Check each line of the material below for "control" and copy those where it appears.
= Beginning of Section =
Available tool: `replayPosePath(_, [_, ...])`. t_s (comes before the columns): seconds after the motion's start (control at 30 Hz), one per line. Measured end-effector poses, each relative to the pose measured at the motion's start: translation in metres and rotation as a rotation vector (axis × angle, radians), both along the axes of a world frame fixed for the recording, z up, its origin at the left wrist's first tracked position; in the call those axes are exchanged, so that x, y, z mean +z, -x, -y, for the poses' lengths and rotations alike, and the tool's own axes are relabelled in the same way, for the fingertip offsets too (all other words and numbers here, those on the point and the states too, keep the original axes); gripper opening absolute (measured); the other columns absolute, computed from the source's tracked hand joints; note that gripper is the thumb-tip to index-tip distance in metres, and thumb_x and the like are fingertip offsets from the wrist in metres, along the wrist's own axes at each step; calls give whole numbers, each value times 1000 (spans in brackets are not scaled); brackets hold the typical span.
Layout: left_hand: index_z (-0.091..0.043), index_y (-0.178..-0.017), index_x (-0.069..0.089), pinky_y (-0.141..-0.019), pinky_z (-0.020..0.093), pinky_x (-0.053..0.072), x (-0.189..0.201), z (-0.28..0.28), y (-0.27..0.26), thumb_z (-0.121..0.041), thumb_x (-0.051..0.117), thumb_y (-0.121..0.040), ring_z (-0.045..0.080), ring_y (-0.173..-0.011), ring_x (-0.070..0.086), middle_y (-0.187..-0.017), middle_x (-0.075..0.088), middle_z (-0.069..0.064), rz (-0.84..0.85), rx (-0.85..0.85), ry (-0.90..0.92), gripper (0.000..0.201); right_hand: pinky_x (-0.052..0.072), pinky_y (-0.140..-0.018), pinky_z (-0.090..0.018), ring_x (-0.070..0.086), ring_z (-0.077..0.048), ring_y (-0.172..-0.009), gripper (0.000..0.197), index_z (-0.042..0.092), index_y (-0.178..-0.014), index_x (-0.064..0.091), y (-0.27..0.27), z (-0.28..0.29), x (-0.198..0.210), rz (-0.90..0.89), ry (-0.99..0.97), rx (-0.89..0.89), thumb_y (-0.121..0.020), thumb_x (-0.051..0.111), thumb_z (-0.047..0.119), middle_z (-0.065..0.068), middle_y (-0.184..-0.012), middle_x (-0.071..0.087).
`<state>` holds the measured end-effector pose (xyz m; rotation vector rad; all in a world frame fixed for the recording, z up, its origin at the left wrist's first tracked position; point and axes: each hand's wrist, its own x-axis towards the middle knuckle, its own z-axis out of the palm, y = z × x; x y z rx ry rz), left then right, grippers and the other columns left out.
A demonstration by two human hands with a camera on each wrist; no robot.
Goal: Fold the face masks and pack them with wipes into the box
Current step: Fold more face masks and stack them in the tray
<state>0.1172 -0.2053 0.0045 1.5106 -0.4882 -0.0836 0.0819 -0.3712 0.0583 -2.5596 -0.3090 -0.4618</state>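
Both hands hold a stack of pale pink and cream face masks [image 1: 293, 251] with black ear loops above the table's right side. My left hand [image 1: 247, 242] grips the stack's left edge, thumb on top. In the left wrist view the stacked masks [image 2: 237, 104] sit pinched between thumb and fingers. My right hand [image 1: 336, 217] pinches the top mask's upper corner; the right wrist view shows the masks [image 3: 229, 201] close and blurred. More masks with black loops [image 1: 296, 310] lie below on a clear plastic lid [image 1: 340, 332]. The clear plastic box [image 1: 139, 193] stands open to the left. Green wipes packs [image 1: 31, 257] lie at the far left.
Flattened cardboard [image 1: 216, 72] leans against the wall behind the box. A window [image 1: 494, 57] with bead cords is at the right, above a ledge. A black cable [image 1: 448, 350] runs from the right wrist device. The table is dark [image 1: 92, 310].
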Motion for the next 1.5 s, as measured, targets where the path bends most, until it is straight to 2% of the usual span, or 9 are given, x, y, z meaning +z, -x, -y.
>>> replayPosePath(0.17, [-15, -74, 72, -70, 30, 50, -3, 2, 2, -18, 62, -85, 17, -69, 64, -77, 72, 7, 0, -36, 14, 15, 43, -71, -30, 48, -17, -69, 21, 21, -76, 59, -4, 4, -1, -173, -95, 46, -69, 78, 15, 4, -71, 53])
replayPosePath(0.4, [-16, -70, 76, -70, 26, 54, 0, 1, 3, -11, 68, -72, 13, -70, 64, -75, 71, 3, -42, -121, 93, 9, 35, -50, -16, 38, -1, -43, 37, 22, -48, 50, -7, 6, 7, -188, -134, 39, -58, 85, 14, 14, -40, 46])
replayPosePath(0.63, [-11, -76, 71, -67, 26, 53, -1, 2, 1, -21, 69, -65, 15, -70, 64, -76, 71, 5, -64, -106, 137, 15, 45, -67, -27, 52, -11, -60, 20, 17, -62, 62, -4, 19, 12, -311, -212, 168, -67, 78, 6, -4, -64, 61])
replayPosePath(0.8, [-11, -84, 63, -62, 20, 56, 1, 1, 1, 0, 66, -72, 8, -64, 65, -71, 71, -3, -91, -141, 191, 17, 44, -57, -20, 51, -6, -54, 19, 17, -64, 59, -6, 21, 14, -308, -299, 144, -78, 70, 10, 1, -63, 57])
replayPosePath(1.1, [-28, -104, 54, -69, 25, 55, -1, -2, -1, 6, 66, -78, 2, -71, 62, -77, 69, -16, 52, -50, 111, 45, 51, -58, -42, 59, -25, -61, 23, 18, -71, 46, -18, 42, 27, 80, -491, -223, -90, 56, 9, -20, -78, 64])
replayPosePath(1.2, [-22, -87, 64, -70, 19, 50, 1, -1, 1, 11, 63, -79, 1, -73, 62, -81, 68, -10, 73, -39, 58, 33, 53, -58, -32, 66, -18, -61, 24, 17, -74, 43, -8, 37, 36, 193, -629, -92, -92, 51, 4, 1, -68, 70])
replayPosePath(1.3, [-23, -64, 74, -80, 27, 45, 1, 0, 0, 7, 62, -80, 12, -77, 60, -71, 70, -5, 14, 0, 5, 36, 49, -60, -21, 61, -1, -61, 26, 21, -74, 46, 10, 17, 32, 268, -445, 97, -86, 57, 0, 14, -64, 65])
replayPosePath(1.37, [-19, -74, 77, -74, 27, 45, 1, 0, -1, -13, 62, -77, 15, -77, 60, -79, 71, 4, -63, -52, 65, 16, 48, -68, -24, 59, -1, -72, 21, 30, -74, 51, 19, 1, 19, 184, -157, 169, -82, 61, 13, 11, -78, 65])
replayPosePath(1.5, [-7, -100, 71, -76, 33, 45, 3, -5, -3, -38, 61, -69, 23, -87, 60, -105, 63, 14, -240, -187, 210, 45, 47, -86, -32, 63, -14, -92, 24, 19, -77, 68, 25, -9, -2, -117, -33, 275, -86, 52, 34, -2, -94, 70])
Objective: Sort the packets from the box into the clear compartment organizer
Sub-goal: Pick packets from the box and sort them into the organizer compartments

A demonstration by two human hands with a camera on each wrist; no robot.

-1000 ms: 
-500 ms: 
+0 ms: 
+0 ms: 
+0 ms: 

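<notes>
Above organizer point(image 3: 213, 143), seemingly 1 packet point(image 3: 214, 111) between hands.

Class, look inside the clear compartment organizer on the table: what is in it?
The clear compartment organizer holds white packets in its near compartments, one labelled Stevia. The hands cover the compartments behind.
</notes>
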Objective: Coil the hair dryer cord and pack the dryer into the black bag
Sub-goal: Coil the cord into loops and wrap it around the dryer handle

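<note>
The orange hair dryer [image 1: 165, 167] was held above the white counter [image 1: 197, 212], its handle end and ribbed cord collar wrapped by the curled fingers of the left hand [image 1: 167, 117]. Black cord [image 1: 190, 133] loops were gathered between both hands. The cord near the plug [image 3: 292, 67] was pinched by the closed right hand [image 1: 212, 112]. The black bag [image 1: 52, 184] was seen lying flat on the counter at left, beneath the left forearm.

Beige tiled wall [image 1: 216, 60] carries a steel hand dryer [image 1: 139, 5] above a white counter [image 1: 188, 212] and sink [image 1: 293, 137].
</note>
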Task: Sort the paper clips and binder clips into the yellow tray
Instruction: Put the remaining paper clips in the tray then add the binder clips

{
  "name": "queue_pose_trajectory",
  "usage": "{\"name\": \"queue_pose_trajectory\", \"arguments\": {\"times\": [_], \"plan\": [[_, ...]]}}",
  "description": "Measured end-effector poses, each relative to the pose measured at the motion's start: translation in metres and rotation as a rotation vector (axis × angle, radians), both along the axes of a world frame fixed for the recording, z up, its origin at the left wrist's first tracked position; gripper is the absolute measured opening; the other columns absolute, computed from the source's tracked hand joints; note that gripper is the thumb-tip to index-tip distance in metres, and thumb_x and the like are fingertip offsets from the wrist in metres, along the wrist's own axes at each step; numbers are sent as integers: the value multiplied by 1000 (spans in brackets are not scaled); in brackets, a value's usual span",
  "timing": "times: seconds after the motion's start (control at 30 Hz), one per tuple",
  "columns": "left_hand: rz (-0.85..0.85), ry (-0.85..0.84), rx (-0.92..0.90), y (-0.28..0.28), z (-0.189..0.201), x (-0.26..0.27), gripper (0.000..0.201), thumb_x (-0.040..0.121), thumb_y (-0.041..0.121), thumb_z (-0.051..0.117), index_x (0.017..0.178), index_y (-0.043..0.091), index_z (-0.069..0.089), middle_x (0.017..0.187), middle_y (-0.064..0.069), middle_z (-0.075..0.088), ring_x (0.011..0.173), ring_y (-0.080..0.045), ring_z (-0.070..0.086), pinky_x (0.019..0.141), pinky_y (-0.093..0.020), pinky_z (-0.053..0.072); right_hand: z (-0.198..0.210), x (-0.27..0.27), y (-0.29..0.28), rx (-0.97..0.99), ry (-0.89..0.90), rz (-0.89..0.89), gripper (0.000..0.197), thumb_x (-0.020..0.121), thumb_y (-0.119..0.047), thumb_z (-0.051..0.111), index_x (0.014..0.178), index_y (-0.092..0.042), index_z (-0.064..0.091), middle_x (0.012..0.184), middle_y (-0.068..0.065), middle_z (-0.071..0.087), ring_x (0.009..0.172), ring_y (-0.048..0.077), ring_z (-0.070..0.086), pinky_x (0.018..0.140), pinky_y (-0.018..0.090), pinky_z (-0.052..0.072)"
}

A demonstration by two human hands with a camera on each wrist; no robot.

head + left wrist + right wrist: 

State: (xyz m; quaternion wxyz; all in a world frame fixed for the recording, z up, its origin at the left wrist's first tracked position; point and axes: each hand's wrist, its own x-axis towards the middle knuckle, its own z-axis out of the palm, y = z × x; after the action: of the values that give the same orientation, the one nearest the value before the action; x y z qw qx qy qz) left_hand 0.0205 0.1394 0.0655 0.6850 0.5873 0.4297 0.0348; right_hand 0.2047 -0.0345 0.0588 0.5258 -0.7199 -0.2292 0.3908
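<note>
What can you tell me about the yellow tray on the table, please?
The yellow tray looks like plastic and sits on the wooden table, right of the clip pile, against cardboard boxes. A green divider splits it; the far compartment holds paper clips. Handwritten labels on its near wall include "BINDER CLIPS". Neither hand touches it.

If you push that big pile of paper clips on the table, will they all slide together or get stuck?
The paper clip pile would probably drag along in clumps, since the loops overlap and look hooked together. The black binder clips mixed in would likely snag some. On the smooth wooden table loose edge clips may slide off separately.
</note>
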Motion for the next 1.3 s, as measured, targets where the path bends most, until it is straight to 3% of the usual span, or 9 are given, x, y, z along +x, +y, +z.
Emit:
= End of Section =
● Written solution:
Available tool: `replayPosePath(_, [_, ...])`. t_s (comes before the columns): seconds after the motion's start (control at 30 Hz), one per line. Measured end-effector poses, each relative to the pose measured at the motion's start: translation in metres and rotation as a rotation vector (axis × angle, radians), both along the axes of a world frame fixed for the recording, z up, its origin at the left wrist's first tracked position; in the call those axes are exchanged, so that x, y, z mean +z, -x, -y, for the poses' lengths and rotations alike, and the tool's own axes are relabelled in the same way, for the fingertip offsets too (all other words and numbers here, those on the point and the states too, keep the original axes); gripper opening absolute (measured); the other columns absolute, computed from the source's tracked hand joints; note that gripper is the thumb-tip to index-tip distance in metres, and thumb_x and the like are fingertip offsets from the wrist in metres, along the wrist's own axes at each step; calls give whole numbers, each value times 1000 (spans in brackets are not scaled); brackets hold the typical span.
  "timing": "times: seconds after the motion's start (control at 30 Hz), one per tuple",

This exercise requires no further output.